> [WHAT TO WORK ON]:
From the entries below, output the line with "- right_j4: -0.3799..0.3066" and each following line up to and including the line with "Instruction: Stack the", exactly as written.

─── MATERIAL PROVIDED

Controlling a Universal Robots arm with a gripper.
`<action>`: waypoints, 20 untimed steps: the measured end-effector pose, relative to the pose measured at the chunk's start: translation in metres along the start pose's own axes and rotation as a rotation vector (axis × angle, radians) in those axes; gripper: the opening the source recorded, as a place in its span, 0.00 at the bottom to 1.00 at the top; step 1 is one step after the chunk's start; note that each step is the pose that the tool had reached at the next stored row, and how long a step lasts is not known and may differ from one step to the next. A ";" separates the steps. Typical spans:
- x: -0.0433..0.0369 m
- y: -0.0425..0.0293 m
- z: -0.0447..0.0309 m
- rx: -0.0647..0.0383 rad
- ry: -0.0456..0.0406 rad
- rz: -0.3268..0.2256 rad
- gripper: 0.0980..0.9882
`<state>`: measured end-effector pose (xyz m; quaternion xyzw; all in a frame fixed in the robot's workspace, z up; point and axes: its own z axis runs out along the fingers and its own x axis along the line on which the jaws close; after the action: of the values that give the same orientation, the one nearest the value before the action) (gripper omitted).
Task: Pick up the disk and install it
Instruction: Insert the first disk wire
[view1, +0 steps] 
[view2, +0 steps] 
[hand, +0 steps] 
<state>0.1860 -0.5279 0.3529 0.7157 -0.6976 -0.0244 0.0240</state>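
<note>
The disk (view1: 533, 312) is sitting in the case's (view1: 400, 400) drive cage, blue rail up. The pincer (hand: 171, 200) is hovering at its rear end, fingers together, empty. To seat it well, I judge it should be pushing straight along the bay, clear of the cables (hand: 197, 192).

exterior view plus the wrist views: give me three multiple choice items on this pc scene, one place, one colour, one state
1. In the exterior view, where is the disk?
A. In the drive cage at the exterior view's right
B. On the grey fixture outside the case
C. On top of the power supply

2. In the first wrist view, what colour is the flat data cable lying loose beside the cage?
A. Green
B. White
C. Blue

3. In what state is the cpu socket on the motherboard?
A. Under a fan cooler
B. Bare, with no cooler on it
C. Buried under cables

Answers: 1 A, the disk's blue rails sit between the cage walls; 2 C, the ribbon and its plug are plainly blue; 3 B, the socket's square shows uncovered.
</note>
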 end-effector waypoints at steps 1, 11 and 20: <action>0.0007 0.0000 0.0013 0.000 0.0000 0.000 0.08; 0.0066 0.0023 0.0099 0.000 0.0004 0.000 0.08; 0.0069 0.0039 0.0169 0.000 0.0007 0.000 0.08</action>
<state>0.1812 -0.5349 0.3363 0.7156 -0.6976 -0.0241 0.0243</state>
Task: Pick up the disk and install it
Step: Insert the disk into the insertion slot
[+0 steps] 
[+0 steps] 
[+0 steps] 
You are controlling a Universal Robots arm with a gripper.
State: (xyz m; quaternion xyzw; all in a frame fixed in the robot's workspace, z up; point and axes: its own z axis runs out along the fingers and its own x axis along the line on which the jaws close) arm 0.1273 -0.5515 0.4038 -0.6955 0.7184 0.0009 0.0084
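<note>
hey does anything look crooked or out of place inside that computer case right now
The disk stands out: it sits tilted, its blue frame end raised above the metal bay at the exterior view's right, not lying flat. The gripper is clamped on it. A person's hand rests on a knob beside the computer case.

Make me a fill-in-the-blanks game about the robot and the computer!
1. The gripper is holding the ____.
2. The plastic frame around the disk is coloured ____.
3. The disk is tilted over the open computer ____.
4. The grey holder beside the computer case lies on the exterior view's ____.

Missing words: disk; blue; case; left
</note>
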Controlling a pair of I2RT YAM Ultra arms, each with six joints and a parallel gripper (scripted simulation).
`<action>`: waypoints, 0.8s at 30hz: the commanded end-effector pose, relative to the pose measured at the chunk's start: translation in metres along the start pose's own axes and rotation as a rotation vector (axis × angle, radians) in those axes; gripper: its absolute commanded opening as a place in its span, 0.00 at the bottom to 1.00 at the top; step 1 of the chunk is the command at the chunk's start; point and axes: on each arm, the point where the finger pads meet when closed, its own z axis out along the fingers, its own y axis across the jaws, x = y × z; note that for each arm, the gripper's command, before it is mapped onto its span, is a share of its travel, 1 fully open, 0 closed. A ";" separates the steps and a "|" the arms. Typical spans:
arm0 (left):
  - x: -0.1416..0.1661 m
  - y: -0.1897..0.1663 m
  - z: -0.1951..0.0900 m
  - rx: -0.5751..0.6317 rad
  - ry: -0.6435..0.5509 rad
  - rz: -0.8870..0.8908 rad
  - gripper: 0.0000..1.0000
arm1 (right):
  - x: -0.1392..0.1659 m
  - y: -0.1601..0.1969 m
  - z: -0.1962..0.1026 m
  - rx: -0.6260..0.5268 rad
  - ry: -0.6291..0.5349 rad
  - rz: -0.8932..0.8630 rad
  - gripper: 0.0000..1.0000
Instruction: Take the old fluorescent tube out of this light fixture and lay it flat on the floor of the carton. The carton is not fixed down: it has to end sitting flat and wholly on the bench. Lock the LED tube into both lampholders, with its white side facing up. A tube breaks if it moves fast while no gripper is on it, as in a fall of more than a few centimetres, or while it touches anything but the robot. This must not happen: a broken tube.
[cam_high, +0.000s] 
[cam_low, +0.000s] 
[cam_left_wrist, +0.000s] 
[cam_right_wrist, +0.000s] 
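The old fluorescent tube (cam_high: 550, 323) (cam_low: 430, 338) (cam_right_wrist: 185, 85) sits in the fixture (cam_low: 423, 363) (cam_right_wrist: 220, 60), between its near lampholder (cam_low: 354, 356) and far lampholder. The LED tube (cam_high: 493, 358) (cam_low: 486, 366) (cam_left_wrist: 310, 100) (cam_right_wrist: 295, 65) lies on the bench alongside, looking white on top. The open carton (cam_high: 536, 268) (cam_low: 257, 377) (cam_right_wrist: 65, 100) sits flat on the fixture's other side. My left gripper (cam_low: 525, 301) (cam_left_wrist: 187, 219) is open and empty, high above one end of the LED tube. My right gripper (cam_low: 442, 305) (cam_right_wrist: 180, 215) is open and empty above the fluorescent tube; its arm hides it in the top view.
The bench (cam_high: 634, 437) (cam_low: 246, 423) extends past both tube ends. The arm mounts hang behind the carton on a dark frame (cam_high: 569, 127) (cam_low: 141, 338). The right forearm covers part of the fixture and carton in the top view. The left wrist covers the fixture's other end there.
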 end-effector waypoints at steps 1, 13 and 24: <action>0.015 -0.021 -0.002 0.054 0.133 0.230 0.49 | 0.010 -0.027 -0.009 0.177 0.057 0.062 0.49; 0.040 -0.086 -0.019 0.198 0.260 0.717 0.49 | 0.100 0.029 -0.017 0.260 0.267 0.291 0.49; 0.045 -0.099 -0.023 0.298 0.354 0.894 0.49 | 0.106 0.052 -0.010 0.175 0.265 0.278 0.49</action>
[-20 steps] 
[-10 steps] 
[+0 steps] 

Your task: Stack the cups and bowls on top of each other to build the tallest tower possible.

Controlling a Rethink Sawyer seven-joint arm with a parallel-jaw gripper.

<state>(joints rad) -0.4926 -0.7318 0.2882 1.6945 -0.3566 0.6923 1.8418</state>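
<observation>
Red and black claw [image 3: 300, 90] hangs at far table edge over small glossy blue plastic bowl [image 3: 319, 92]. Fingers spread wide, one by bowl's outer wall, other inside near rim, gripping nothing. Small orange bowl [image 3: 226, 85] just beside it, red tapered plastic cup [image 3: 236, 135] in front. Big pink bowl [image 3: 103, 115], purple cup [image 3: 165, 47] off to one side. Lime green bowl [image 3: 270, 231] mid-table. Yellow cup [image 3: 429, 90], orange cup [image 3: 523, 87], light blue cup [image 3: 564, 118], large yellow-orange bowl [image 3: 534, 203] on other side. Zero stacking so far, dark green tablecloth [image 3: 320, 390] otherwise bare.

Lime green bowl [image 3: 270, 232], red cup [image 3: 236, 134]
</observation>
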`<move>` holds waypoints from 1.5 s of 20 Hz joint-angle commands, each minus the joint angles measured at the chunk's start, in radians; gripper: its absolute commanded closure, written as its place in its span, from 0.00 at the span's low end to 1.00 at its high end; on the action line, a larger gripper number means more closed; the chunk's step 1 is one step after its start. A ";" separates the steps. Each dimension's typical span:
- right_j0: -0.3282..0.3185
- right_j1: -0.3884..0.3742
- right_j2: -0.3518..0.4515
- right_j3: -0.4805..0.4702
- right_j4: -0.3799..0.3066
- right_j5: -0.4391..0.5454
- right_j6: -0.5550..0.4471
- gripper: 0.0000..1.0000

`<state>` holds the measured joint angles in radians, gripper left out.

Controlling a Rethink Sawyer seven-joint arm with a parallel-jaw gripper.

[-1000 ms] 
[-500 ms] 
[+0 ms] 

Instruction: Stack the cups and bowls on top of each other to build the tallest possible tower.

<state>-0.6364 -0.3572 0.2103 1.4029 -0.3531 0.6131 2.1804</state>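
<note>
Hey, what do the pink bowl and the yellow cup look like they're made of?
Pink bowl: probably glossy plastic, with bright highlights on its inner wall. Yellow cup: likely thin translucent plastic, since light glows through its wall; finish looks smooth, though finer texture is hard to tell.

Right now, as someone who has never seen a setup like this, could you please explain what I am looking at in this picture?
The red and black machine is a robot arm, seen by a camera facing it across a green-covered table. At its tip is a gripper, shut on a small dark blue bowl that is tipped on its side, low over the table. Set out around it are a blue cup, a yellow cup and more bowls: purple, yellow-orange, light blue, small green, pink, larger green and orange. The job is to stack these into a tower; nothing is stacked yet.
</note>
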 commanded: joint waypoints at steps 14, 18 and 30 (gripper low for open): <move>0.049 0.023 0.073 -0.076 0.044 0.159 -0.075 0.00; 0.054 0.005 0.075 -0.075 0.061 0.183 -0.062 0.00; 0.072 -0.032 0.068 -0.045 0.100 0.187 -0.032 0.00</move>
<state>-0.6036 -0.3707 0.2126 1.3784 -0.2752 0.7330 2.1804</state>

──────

> [TASK RESULT]:
- right_j4: -0.3799..0.3066
- right_j5: -0.4391..0.5454
- right_j6: -0.5550..0.4471
- gripper: 0.0000..1.0000

`<state>` holds the measured joint angles in radians, gripper left out.

Controlling a Rethink Sawyer seven-joint arm with a parallel-jaw gripper.

[-1000 ms] 
[-500 ms] 
[+0 ms] 

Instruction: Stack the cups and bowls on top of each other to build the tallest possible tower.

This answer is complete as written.